Segment Start: Data provided

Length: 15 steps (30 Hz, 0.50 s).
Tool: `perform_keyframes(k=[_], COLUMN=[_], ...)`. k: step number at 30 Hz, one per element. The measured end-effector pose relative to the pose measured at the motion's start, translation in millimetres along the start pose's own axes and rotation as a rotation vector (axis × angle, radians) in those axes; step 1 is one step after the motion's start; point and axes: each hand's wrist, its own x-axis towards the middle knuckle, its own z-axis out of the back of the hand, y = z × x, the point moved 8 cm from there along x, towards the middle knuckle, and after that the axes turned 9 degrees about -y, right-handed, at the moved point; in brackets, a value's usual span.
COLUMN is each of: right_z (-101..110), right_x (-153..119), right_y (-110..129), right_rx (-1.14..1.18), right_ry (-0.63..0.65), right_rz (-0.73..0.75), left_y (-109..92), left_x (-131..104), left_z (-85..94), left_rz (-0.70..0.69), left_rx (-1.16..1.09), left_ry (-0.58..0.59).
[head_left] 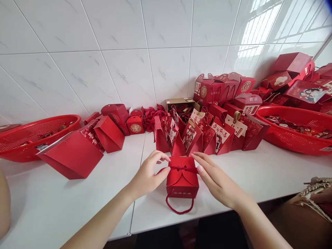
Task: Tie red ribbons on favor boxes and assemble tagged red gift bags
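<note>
A small red box (pixel 182 180) stands on the white table near its front edge. Its flaps are folded together on top, and a dark red ribbon (pixel 183 168) runs across them through two holes. A twisted rope handle (pixel 180 211) hangs down at the near side. My left hand (pixel 150 173) is at the box's left side, thumb and fingers apart, touching near the ribbon's left end. On the right side, my right hand (pixel 216 178) lies with fingers stretched out against the box's top edge and corner.
Behind the box stands a row of red gift bags (pixel 192 136). Red baskets sit at the left (pixel 38 138) and right (pixel 298 133). Larger red boxes (pixel 75 152) rest at the left. A carton (pixel 181 101) and ribbons (pixel 152 117) are by the wall. Another person's arm (pixel 3 204) shows at the left edge.
</note>
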Motion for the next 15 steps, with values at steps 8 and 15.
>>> perform_keyframes(k=[8, 15], right_z=[-19, -1], right_x=[0, 7], right_y=[-30, -37], right_rx=[0.179, 0.334], right_ry=[0.039, -0.044], right_rz=[-0.226, -0.196], left_y=[37, 45], left_x=[-2, 0], left_z=[-35.4, -16.0], left_rz=[0.437, 0.435], left_rx=[-0.273, -0.177], left_ry=[0.3, 0.283])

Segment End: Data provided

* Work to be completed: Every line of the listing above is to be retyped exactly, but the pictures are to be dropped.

* Answer for this exercise:
Length: 15 steps (30 Hz, 0.50 s).
Tool: `perform_keyframes(k=[_], COLUMN=[_], ...)`. k: step number at 30 Hz, one per element. The measured end-effector pose relative to the pose measured at the motion's start, translation in millimetres along the start pose's own axes and rotation as a rotation vector (axis × angle, radians) in those axes; step 1 is one step after the motion's start; point and axes: each hand's wrist, its own x-axis towards the middle knuckle, its own z-axis out of the back of the hand, y = z × x, the point moved 8 cm from there along x, towards the middle knuckle, and after that the axes turned 9 degrees about -y, right-handed, at the moved point; in brackets, a value's usual span.
COLUMN is each of: right_z (-101..110), right_x (-153..119), right_y (-110..129), right_rx (-1.14..1.18), right_ry (-0.63..0.65), right_rz (-0.73..0.75), left_y (-109..92), left_x (-131..104), left_z (-85..94), left_rz (-0.70..0.69), left_rx (-1.16..1.09), left_ry (-0.58..0.59).
[head_left] 
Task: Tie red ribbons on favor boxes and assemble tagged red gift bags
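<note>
A small red box (pixel 182 180) stands on the white table near its front edge. Its flaps are folded together on top, and a dark red ribbon (pixel 183 168) runs across them through two holes. A twisted rope handle (pixel 180 211) hangs down at the near side. My left hand (pixel 150 173) is at the box's left side, thumb and fingers apart, touching near the ribbon's left end. On the right side, my right hand (pixel 216 178) lies with fingers stretched out against the box's top edge and corner.
Behind the box stands a row of red gift bags (pixel 192 136). Red baskets sit at the left (pixel 38 138) and right (pixel 298 133). Larger red boxes (pixel 75 152) rest at the left. A carton (pixel 181 101) and ribbons (pixel 152 117) are by the wall. Another person's arm (pixel 3 204) shows at the left edge.
</note>
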Motion for the next 15 steps, with values at steps 8 and 15.
>>> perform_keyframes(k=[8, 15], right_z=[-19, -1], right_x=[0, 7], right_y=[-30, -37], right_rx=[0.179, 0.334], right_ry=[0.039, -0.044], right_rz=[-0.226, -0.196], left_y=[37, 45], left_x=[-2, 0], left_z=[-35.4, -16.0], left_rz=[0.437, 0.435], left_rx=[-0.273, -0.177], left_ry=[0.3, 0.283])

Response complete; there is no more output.